_Supplied material_
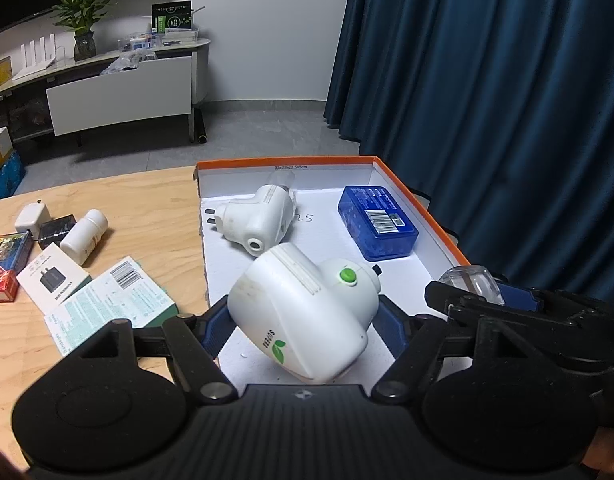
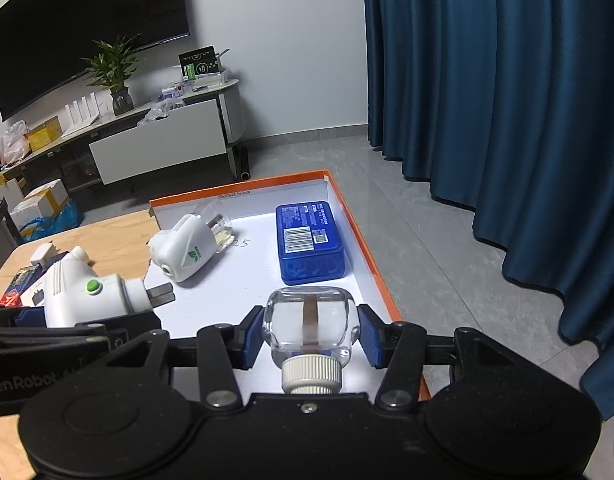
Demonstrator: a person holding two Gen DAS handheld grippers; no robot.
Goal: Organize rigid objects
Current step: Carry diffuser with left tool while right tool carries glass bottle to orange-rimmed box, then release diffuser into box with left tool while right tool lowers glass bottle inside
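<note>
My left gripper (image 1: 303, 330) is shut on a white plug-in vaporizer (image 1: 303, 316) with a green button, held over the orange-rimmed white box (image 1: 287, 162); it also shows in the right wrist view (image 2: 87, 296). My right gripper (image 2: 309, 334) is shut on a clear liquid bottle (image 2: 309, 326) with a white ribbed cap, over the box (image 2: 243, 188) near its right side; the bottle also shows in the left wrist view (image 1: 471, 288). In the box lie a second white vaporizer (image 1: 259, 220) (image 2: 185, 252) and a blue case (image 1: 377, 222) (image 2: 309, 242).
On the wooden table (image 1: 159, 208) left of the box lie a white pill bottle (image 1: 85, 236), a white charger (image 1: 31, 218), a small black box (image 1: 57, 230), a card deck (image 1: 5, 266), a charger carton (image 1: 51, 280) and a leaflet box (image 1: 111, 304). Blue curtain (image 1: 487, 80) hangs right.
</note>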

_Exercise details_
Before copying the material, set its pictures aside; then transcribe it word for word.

_Your solution_
Demonstrator: a person holding two Gen DAS handheld grippers; no robot.
Goal: Organize rigid objects
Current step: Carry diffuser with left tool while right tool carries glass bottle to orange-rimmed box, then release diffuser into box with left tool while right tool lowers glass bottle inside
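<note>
My left gripper (image 1: 303, 330) is shut on a white plug-in vaporizer (image 1: 303, 316) with a green button, held over the orange-rimmed white box (image 1: 287, 162); it also shows in the right wrist view (image 2: 87, 296). My right gripper (image 2: 309, 334) is shut on a clear liquid bottle (image 2: 309, 326) with a white ribbed cap, over the box (image 2: 243, 188) near its right side; the bottle also shows in the left wrist view (image 1: 471, 288). In the box lie a second white vaporizer (image 1: 259, 220) (image 2: 185, 252) and a blue case (image 1: 377, 222) (image 2: 309, 242).
On the wooden table (image 1: 159, 208) left of the box lie a white pill bottle (image 1: 85, 236), a white charger (image 1: 31, 218), a small black box (image 1: 57, 230), a card deck (image 1: 5, 266), a charger carton (image 1: 51, 280) and a leaflet box (image 1: 111, 304). Blue curtain (image 1: 487, 80) hangs right.
</note>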

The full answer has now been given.